_Task goal_. In the records that come next, find every line with "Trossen". Return those lines.

-- Task material follows --

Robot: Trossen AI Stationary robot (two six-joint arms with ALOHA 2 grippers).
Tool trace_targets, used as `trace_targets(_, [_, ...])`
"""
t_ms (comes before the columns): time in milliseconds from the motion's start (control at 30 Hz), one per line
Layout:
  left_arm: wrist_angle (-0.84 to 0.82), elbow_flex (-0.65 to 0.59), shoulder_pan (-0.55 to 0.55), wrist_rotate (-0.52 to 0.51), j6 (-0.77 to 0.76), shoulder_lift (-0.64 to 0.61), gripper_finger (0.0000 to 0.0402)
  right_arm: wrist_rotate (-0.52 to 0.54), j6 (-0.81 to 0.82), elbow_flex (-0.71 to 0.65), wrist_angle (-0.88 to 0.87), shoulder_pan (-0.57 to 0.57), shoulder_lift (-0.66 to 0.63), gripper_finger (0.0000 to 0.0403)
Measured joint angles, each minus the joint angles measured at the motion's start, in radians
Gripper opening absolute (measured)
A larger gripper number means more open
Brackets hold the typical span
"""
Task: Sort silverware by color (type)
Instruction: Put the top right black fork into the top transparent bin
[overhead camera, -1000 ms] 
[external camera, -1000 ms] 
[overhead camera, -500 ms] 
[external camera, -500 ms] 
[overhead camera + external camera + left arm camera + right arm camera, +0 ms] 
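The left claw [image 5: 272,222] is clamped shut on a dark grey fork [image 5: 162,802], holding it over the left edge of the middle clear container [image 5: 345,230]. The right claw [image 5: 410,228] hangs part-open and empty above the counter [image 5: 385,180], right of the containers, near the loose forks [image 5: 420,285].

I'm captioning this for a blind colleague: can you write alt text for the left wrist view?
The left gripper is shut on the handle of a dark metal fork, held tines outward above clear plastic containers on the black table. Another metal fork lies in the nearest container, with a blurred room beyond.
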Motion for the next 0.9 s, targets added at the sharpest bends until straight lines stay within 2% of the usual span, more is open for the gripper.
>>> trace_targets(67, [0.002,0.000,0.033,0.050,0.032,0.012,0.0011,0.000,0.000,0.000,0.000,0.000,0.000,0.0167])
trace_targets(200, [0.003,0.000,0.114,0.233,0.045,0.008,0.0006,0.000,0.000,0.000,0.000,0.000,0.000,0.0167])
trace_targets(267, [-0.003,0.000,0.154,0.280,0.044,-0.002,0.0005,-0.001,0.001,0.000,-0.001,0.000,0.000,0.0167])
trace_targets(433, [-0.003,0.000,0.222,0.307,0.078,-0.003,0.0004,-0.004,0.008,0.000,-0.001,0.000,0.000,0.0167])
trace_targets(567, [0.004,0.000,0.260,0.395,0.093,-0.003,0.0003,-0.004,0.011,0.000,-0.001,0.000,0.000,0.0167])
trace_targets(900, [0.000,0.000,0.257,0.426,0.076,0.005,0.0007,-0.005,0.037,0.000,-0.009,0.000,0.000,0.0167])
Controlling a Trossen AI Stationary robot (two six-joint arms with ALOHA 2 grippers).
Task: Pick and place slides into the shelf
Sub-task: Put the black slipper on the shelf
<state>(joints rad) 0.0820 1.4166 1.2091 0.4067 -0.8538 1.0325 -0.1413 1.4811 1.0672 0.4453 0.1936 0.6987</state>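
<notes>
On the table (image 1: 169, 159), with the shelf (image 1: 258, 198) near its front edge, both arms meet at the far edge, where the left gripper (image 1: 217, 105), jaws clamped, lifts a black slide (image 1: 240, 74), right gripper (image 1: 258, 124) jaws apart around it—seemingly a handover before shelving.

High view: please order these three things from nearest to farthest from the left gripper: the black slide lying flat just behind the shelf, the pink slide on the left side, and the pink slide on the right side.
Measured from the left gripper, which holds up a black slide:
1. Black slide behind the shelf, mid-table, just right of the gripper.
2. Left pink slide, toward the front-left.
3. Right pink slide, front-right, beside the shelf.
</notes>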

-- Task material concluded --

_Response_.
Robot: Trossen AI Stationary robot (two six-joint arms with ALOHA 2 grippers).
Controlling a Trossen AI Stationary robot (two six-joint arms with ALOHA 2 grippers).

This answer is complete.